I won’t worship with community today – no “church” services. I chose this day to sleep late and enjoy true Sabbath rest. To lament a little, to escape a little. To ponder. To write.
To be relocated in hope, deep in the corners of my mind where only God can interpret and renew the reimagining that I need to see, and hear, and feel.
And to know, I am seen.
The world only gets more broken with each passing year, gender, racial, and religious oppressions are grievous, wars and refugees increase. In my mind’s eye, I see the suffering and loss of babies, women, and children, worldwide. The judgment that still falls upon single women and childless women, sex workers, working women, and women warriors. Expectations of what you should do and be which are so often not who you are.
My own sadness which is a just a tiny molecule in a galaxy of intense suffering mingle with the voices of those weeping.

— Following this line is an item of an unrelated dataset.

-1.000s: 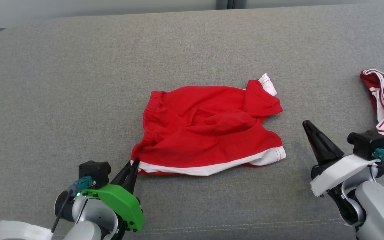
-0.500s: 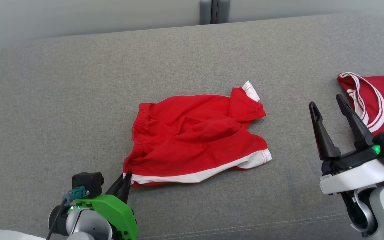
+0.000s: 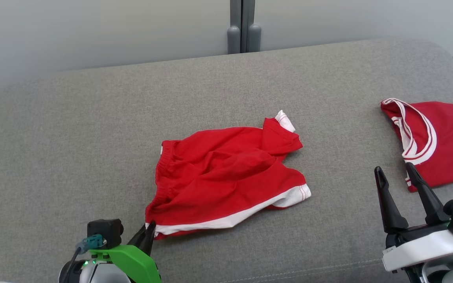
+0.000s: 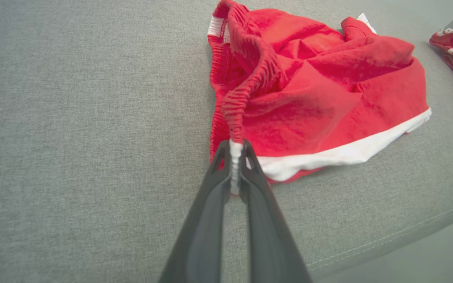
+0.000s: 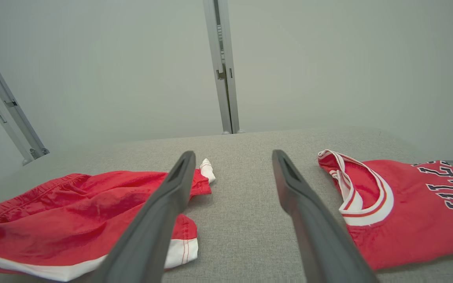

A close friends daughter is slowly dying. I know she is holding the pain of loss and the joy of one more day tightly together. Another mourns her singleness and deep desire to have a child. Yet another mourns the suicide of her son, and another the loss of her infant. Another empty nest.
Meanwhile, multitudes are kept hidden by the abusers who hold them.
Galaxies of galaxies of pain, joy, and what is.
I no longer see a dichotomy between suffering and joy – they are held in that space between the two where hope rests and where God works – all blended together in a Trinitarian dance – the perichoresis of us.
I will always remember my first time attending Plattsburgh Faith Assembly on Mothers Day, 2005. We had moved into the small community a month before. After about 17 moves it was our “forever home.” Our dream farm purchased in part by my father who was to move in with us. He died two days before.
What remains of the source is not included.